BEGIN

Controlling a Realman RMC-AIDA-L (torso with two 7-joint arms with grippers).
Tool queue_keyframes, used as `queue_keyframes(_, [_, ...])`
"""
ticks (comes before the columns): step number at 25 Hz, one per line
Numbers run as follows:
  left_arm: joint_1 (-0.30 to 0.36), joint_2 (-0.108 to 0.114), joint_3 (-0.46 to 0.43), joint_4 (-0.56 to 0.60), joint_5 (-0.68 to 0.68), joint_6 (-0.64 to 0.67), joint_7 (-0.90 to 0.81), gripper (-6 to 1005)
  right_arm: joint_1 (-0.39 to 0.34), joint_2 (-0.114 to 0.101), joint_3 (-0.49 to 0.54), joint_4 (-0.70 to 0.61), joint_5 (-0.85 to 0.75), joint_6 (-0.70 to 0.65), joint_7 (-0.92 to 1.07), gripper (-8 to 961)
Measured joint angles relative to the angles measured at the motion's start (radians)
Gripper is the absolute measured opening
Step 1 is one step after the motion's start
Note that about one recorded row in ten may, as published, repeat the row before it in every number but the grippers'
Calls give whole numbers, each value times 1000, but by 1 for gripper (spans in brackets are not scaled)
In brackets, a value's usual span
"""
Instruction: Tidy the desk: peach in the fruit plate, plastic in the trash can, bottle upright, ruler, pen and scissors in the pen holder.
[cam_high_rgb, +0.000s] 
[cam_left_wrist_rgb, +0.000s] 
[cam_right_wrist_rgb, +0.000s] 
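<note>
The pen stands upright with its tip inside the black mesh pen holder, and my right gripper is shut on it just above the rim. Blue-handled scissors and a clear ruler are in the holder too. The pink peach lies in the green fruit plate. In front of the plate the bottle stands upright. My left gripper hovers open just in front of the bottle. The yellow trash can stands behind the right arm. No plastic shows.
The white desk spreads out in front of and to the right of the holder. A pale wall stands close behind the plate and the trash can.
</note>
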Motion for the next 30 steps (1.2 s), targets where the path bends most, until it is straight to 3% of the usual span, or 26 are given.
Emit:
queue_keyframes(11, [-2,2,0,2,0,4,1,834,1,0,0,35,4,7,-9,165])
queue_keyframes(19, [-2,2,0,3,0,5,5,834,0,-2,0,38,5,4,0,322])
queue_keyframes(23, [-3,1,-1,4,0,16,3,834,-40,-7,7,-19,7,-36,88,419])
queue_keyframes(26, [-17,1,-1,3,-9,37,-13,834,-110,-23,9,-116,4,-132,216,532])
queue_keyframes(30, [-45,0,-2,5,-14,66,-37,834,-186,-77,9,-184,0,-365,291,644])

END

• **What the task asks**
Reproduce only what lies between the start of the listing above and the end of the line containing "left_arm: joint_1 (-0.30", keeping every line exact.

• **Expected output**
Controlling a Realman RMC-AIDA-L (torso with two 7-joint arms with grippers).
Tool queue_keyframes, used as `queue_keyframes(_, [_, ...])`
"""
ticks (comes before the columns): step number at 25 Hz, one per line
Numbers run as follows:
  left_arm: joint_1 (-0.30 to 0.36), joint_2 (-0.108 to 0.114), joint_3 (-0.46 to 0.43), joint_4 (-0.56 to 0.60), joint_5 (-0.68 to 0.68), joint_6 (-0.64 to 0.67), joint_7 (-0.90 to 0.81), gripper (-6 to 1005)

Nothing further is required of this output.